AJL: All texts are open to interpretation, and any text can be interpreted in harmful ways. For example, those who look to the book of Joshua to promote ethnic cleansing or to various parts of the canons of both Church and Synagogue to promote slavery or the subjugation of women are using the texts to create harm. If we can locate how and why harmful interpretations develop and then demonstrate that alternative readings are more historically accurate, theologically warranted, and ethically compelling, then we provide the means by which to prevent the sins of the past from being repeated.
* What happens to you emotionally when Christians try to make you
Christian? I presume such people don’t make your skin crawl. If so,
AJL: Most Christians who seek to bring Jews (or anyone else) into belief in Jesus as Messiah do so out of love, not hate, and I respect their motivations. If one has what one believes to be good news, one should share it. Moreover, the Gospels proclaim that followers of Jesus should evangelize (see Matthew 28.19), and again, I respect Christians who are attempting to be faithful to what their Scripture teaches. My concern is not evangelism per se, but harmful evangelism; I am however concerned about Evangelism that promotes fear rather than love, since it deforms the gospel message. To state, “believe in Jesus or you’ll go to hell” creates the image of a G-d as a bully rather than as a loving Father.
* One of your new books is: “The Meaning of the Bible: What the Jewish Scriptures and the Christian Old Testament Can Teach Us (Harper)” So what happens when you study scripture and you disagree with what scripture is apparently teaching? Could you give an example of this conflict. I’m thinking about homosexuality, for instance. The Torah is clear that anal sex between men is an abomination. I believe that you are quite liberal in such matters. So what do you do? Do you regard the authors of the text as homophobic and leave it at that?
AJL: One of the definitions of what it means to be “Israel” is to “wrestle with G-d.” Thus, I will wrestle with the text. Such wrestling is already part of the Jewish tradition. For example, regarding the “eye for an eye” statements, we Jews conclude first that the point is not to engage in maiming but to avoid the escalation of violence, and second, that as the rabbis tell us (m. Baba Kamma), injury must be redressed through compensation for medical expenses, loss of work, injury, and so on. For those who consider Scripture to be a guide for life, then to stop at the words of the text is insufficient.
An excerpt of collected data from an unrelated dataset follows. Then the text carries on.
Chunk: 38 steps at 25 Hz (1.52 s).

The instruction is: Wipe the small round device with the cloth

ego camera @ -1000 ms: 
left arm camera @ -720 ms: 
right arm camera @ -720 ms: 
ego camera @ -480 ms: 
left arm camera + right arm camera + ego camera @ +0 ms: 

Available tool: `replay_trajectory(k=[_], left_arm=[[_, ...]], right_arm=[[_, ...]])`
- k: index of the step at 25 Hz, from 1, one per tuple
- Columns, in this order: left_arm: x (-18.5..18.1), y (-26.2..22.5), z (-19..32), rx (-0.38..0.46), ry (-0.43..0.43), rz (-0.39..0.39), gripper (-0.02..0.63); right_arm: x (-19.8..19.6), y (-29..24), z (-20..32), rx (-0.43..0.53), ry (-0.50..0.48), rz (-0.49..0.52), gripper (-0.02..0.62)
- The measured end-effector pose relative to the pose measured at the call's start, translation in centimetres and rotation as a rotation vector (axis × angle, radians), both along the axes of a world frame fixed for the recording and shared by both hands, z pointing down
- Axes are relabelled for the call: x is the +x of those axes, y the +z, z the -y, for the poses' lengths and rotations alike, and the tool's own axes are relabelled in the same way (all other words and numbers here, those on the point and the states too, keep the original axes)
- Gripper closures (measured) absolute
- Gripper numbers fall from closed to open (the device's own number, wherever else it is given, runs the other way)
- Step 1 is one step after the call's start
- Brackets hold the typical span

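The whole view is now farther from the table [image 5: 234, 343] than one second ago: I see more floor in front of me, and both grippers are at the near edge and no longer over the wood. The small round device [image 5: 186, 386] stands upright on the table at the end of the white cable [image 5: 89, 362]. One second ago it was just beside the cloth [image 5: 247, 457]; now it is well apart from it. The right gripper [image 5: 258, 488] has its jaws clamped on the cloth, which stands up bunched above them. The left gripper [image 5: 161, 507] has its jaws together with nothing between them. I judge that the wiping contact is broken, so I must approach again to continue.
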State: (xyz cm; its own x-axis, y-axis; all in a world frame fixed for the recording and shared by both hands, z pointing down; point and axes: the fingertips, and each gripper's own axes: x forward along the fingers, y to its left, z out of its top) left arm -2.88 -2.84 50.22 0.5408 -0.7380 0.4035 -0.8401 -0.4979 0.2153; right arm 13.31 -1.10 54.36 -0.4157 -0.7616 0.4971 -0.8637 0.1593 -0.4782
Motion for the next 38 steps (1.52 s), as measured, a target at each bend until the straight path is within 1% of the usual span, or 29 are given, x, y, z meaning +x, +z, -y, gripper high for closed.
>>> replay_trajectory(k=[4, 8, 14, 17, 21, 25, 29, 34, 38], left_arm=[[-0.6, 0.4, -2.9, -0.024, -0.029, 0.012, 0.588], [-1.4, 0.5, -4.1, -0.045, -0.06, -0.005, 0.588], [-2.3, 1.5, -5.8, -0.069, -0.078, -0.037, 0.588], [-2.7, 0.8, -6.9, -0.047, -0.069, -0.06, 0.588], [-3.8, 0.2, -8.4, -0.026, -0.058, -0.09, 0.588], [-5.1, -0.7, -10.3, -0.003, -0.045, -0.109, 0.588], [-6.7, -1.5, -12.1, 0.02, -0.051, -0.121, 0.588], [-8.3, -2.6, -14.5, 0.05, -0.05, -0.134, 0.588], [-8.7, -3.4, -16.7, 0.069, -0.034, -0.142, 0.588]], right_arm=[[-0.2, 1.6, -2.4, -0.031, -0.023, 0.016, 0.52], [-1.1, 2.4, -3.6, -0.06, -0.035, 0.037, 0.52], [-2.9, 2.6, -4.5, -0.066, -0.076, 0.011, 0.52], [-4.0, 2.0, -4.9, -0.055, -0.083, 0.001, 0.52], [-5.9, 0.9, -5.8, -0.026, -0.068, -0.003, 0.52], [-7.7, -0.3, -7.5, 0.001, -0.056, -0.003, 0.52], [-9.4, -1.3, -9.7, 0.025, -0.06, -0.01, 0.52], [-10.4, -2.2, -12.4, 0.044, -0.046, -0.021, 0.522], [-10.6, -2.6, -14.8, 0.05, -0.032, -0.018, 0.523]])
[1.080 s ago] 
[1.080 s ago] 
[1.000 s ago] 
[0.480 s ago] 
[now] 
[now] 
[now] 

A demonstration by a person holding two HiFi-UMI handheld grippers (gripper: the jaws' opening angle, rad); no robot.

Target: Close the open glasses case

We must also determine why the words are said and what the text is trying to teach us; we must see how the teaching relates to our own experience, to the teachings of our tradition, to the touchstones of love of neighbor or concern for life. If we simply stop at the words of the Bible, we are committing bibliolatry: we are worshiping the Bible rather than that to which it points. More, we are restricting divine teaching to the text, as if G-d has had no communication with us over the past several millennia.
* What is the need for a Jewish Annotated New Testament? Isn’t this
like a Jewish Annotated Protocols of Zion?
AJL: The Jewish Annotated New Testament (JANT) is a necessary resource for Jews and Christians and anyone interested in preventing anti-Jewish teaching, in showing Jews and Christians today what we have in common and where we disagree, and in promoting a better informed view of the histories and theologies of Synagogue and Church. For Jews, JANT provides a guide to Second Temple Jewish society in all its vibrant diversity, a guide for understanding Christian history for if we Jews want our Christian neighbors to understand our histories and traditions, we should show them the same courtesy; and a resource of combatting anti-Jewish teaching and preaching. For Christians, JANT provides additional insight into the Scripture of the Church, recovers how those who first heard the words of Jesus and Paul would have understood their meaning, and corrects anti-Jewish stereotypes.